Isner, the ninth-seeded American and Anderson, the eighth-seeded South African, are both power servers who struggle with their returns. That’s led to few break points and more than 100 total aces. Each of the first three sets went to tiebreakers before a 6-4 victory from Anderson in the fourth set up a winner-take-all fifth set.

That’s when the fun began. At the time of publication, the pair was knotted up at 12-12 in the deciding round.

UPDATE: We’re now well past the six hour mark (6:36), and Anderson is finally moving on. A break in the 49th game proved to be the difference.

The win validates Anderson’s recent rise. The 32-year-old had only qualified for one major tournament final in his 15-year career before Friday’s victory — the 2017 U.S. Open. He’s trending upward after stunning Roger Federer in a long-running match that ended with a 13-11 fifth-set decider on Wednesday, marking the first time he’d ever advanced beyond the fourth round at Wimbledon.

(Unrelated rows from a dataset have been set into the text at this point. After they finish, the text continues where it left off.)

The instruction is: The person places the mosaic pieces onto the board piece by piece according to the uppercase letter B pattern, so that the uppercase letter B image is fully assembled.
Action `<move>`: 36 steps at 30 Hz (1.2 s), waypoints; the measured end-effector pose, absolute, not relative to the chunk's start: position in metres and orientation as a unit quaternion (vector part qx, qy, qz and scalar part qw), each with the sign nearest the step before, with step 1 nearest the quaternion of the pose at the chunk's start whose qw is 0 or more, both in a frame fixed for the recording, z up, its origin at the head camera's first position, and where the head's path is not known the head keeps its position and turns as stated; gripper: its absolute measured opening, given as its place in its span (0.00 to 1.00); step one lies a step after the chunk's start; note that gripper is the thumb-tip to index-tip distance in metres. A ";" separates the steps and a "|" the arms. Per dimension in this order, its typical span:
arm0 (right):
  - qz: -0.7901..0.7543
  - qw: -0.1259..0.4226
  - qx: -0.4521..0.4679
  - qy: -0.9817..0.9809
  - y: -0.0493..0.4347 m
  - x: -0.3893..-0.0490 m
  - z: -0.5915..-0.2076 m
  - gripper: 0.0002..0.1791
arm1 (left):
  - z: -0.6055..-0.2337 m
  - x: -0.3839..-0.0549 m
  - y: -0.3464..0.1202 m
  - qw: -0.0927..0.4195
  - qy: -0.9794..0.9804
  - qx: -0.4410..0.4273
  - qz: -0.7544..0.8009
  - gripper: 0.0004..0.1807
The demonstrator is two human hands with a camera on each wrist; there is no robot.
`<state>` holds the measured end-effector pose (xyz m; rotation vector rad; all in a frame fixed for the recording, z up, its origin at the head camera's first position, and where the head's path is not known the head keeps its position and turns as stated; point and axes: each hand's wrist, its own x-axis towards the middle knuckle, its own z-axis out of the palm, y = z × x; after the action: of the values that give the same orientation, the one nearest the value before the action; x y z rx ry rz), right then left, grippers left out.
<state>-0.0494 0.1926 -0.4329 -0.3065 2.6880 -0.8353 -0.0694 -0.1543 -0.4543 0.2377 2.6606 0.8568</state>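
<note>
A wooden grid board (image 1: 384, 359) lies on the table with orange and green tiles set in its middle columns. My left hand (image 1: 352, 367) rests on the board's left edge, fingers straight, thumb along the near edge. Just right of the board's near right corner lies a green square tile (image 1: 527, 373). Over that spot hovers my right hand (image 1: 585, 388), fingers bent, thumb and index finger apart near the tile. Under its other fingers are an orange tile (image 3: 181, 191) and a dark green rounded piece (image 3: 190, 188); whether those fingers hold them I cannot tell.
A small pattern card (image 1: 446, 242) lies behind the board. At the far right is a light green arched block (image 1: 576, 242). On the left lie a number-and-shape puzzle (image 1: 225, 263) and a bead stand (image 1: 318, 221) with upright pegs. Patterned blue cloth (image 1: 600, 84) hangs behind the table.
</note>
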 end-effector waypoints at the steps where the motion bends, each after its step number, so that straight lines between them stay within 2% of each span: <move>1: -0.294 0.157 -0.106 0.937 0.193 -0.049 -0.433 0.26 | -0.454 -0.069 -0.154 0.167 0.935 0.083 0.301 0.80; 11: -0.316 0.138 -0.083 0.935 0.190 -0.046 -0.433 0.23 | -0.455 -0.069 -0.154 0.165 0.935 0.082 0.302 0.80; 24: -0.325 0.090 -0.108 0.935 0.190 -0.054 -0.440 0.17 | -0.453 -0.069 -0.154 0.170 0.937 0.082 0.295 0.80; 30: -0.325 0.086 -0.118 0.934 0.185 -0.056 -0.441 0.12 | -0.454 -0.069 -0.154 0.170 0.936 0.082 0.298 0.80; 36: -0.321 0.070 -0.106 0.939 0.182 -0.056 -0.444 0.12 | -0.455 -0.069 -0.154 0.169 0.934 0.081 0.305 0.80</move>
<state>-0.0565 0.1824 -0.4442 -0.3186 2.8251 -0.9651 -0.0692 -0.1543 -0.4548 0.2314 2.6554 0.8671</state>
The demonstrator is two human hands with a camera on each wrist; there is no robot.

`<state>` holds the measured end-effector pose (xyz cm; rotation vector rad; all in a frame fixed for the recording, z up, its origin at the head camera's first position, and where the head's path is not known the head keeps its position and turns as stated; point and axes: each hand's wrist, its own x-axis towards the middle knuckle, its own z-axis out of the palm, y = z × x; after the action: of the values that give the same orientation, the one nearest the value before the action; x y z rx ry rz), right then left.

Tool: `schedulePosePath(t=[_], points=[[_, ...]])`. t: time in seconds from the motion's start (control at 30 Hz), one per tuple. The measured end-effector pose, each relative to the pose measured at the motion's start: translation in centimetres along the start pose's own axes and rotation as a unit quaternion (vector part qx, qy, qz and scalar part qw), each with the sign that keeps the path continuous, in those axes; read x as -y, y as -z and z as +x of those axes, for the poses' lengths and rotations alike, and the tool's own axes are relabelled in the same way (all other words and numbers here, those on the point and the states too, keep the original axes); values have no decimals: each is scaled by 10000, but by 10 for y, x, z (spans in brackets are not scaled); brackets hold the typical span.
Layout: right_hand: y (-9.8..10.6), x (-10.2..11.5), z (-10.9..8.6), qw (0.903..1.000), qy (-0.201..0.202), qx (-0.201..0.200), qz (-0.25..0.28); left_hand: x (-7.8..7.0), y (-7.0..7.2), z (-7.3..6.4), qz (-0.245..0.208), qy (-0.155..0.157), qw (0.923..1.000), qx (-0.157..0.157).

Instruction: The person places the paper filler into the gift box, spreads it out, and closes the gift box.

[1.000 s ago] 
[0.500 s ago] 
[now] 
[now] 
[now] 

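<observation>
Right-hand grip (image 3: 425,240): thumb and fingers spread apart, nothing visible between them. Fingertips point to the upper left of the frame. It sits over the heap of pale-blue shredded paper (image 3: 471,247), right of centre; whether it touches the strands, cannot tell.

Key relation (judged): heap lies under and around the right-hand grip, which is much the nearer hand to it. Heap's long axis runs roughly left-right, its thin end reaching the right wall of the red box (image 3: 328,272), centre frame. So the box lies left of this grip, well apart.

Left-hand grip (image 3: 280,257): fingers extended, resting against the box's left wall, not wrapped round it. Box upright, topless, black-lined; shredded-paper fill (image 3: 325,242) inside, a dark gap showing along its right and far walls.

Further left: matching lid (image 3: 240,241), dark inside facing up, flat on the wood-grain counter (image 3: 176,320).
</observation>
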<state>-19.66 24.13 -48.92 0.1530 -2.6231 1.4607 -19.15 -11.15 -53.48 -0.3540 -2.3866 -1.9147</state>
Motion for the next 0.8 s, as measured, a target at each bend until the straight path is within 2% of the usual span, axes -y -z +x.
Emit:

Isner has found major success similarly elusive — though he’s used to marathon competitions in London. He’s responsible for the longest match in Wimbledon history; an 11-hour first-round monster against Nicholas Mahut that spanned two days in 2010.

A win Friday would have marked Isner’s first-ever finals appearance at a major event. Instead, he’ll have to regroup after what promises to be a very long nap.